Photo by Jim Bishop
Approving several new academic programs and taking actions to strengthen the future of the university was the primary focus of the Mar. 24-25 meeting of the EMU board of trustees.
The school’s governing body heard a summary report with recommendations that followed nearly two-years of comprehensive work by a "prioritization" steering committee.
The 13-member group, chaired by University President Loren Swartzendruber, led a process of evaluating all university programs to ensure that they fit the university’s mission to serve the Mennonite Church and larger world.
Dr. Swartzendruber gave a Powerpoint presentation on the project. The goal of the campuswide effort, he said, is "to experience healthy organizational change that will make EMU a stronger,even higher quality program in the days ahead.
"This has been a transparent process all along, with findings and committee proceedings and recommendations posted on the web site for everyone to read," the president said.
The board took action to approve the prioritization report, with many of the recommendations to be carried out in a gradual, "evolutionary" fashion.
Among the changes, the board approved a recommendation to merge the art and communication departments to form the visual and communication arts department, effective fall 2006.
Marie S. Morris, undergraduate academic dean, pointed to the advantages to be realized by merging the two departments, noting that "the faculty are young and passionate about their discipline, with a positive effect on students.
"It is important to model a faith-based collaboration in the context of a liberal arts and Anabaptist faith context where students are equipped to engage in creative activity in a variety of media forms," Dr. Morris said. "Students will be enriched by the mixing in classes of students who are working in traditional studio arts and those working in digital applications. The critical analysis, combined with working side-by-side, will push each student to a greater level of excellence," she added.

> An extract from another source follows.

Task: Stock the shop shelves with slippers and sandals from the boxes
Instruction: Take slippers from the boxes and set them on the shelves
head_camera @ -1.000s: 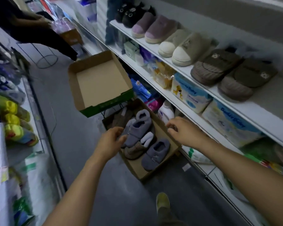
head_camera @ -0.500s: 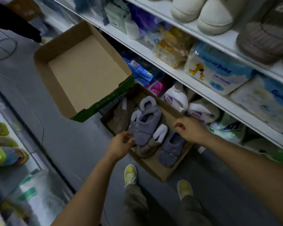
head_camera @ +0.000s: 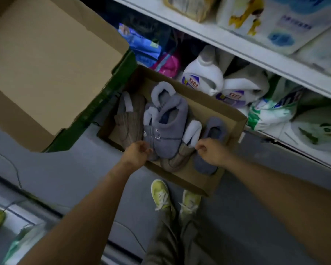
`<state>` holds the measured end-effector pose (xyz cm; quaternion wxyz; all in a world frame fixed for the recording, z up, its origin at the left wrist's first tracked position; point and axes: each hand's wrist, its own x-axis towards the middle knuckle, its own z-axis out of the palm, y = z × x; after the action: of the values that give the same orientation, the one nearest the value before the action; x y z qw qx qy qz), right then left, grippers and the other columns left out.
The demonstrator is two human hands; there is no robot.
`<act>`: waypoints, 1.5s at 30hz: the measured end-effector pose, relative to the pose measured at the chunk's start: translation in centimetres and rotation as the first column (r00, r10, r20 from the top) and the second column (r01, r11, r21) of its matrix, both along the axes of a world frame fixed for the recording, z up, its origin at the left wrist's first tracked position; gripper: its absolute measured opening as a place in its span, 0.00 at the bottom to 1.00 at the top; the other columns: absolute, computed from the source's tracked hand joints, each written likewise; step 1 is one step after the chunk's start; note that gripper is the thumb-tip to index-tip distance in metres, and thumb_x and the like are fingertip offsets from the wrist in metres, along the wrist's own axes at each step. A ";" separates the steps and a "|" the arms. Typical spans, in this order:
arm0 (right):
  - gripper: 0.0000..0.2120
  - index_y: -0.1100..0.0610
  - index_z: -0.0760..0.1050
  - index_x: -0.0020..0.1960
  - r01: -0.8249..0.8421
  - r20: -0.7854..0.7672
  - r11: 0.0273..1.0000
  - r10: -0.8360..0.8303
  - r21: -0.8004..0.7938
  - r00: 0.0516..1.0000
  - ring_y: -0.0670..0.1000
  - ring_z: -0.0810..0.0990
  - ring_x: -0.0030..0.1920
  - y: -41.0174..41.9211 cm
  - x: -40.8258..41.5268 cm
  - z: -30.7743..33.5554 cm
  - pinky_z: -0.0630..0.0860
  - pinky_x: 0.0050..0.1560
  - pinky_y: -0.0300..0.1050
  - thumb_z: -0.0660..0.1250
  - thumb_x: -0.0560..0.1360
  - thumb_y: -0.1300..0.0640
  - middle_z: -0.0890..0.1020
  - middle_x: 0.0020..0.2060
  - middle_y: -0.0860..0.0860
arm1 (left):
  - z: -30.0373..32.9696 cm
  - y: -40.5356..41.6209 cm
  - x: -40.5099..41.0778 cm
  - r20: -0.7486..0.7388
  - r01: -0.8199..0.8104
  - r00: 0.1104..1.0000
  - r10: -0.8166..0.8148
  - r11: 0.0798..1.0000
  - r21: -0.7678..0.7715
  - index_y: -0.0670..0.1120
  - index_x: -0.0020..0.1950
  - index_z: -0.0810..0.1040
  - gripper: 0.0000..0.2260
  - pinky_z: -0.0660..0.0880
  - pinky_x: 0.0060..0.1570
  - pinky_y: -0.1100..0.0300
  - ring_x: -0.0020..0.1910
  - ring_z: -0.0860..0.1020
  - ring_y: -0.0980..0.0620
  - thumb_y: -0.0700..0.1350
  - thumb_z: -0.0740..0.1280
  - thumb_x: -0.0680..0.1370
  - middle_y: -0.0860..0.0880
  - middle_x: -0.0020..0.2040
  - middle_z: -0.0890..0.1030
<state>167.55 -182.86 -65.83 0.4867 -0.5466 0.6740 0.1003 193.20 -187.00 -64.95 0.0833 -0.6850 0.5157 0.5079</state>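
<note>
1. Down on the grey floor [head_camera: 69, 175], an open cardboard box [head_camera: 235, 119] sits against the bottom of the shop shelves [head_camera: 237, 42], and it holds several slippers.
2. The left hand [head_camera: 136, 153] is at the near left edge of the box, fingers curled in around the toe of a small grey slipper [head_camera: 149, 134]; how firmly it grips is hard to tell.
3. The right hand [head_camera: 208, 152] is bunched, its fingertips pinching at the white fleecy cuff [head_camera: 193, 131] of a brown slipper [head_camera: 177, 161] lying under the grey ones.
4. A larger grey slipper [head_camera: 170, 121] with a pale lining lies between the hands, another flat grey slipper [head_camera: 212, 131] is just right of the right hand, and more brown slippers [head_camera: 130, 121] lie at the left end of the box.
5. A second cardboard box [head_camera: 46, 60] with green outer sides stands open beside it, to the left.
6. On the bottom shelf behind, two white detergent bottles [head_camera: 204, 73] carry purple labels with red characters too blurred to read.
7. Above them, a white and blue pack [head_camera: 266, 20] shows a yellow cartoon animal and small blurred print.
8. Yellow-green sneakers [head_camera: 161, 194] stand just short of the box.
</note>
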 end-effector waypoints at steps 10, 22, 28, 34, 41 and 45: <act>0.18 0.58 0.65 0.67 0.050 -0.039 0.999 -0.050 0.006 0.998 0.62 0.75 0.49 -1.5 3.5 -10.0 0.73 0.42 0.49 0.59 0.78 0.58 0.75 0.55 0.62 | -10.2 -2.0 3.4 0.078 -0.229 0.969 0.232 0.972 -0.052 0.45 0.72 0.66 0.26 0.74 0.60 0.48 0.61 0.74 0.40 0.46 0.69 0.76 0.40 0.67 0.70; 0.30 0.47 0.53 0.73 0.211 -0.026 0.978 -0.210 0.004 0.977 0.64 0.77 0.46 -1.1 4.2 -15.3 0.77 0.44 0.55 0.61 0.75 0.55 0.74 0.47 0.56 | -16.1 -4.7 4.2 0.070 -0.899 0.381 0.922 0.351 0.261 0.48 0.75 0.61 0.23 0.63 0.67 0.38 0.71 0.62 0.37 0.50 0.59 0.81 0.42 0.74 0.62; 0.37 0.50 0.46 0.76 0.101 -0.122 0.995 -0.099 0.013 0.988 0.64 0.72 0.61 -1.0 4.3 -15.6 0.65 0.66 0.59 0.65 0.75 0.51 0.74 0.64 0.58 | -16.4 -5.3 4.6 0.081 -0.941 0.227 0.971 0.197 0.273 0.50 0.70 0.67 0.18 0.76 0.56 0.49 0.65 0.69 0.40 0.45 0.62 0.80 0.43 0.69 0.67; 0.35 0.46 0.50 0.74 0.216 -0.060 0.975 -0.219 -0.046 0.974 0.63 0.77 0.52 -0.3 4.7 -16.3 0.76 0.54 0.59 0.66 0.74 0.54 0.77 0.57 0.58 | -17.1 -4.5 3.6 0.064 -0.907 0.363 0.929 0.338 0.250 0.46 0.69 0.69 0.19 0.72 0.57 0.55 0.58 0.72 0.47 0.49 0.64 0.79 0.47 0.66 0.71; 0.32 0.45 0.53 0.73 0.250 -0.030 0.968 -0.250 -0.017 0.968 0.62 0.75 0.58 -0.5 4.5 -15.4 0.76 0.56 0.60 0.65 0.75 0.58 0.72 0.66 0.54 | -14.7 -3.8 4.9 -0.084 -0.830 0.209 0.974 0.223 0.511 0.44 0.64 0.72 0.21 0.76 0.48 0.56 0.52 0.76 0.48 0.49 0.71 0.74 0.46 0.56 0.76; 0.27 0.44 0.57 0.69 0.136 -0.092 0.990 -0.133 0.029 0.987 0.62 0.77 0.50 -0.3 3.5 -13.6 0.78 0.50 0.59 0.64 0.75 0.56 0.75 0.55 0.57 | -13.2 -2.4 4.7 -0.221 -0.784 0.118 0.968 0.227 0.578 0.46 0.68 0.70 0.18 0.82 0.45 0.52 0.52 0.80 0.46 0.43 0.64 0.78 0.44 0.58 0.78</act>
<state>171.08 -183.15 -79.38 0.4710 -0.4862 0.7287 0.1036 197.88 -189.38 -78.14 -0.2798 -0.6516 -0.0930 0.6989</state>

The board also approved recommendations to add a major in digital media and a major in photography, effective fall 2006. Both programs are in response to student interest and will provide increased collaboration of students and faculty, improved advising and mentoring and more efficient budgeting and instructional space use.
New MBA track
Also approved was a new health services administration track within the master of business administration program, starting fall of 2006. Allon Lefever, MBA director, said the courses will be offered on-line and will take two-and-a-half years to complete the certificate at one course a semester.
Photo by Jim Bishop
"The courses will emphasize case studies and ethical considerations and will prepare potential managers of nursing homes, retirement communities and other health care systems," Lefever said.
The trustees also approved recommendations to discontinue several academic programs with low enrollment, effective fall 2006 – the German major and minor, the economic development major and minor and the marketing minor.
"We weren’t certain when this process started where we’d end up, and in fact, we’re far from done at this stage," Swartzendruber said. "This huge task will mean little if we don’t continue working on it on an annual basis."
The trustees also:
–Approved a preliminary operating budget for the 2006-07 fiscal year of $25.5 million, a 3.6% increase. The new budget includes $ 5.5 million in student scholarships, a one percent wage increase for faculty, staff and retirees and $1.4 million toward capital projects;
–Approved five-year contracts for 10 undergraduate faculty members and one seminary professor and promotions in rank, effective fall of 2006, for seven undergraduate faculty;
–Heard that University Fund revenues for 2006-06 are at $944,520, about $130,000 above the same time last year, with 17 contributions of $50,000 or more received so far the current fiscal year. The board also was told that first-year student applications and deposits are "substantially ahead of 2005."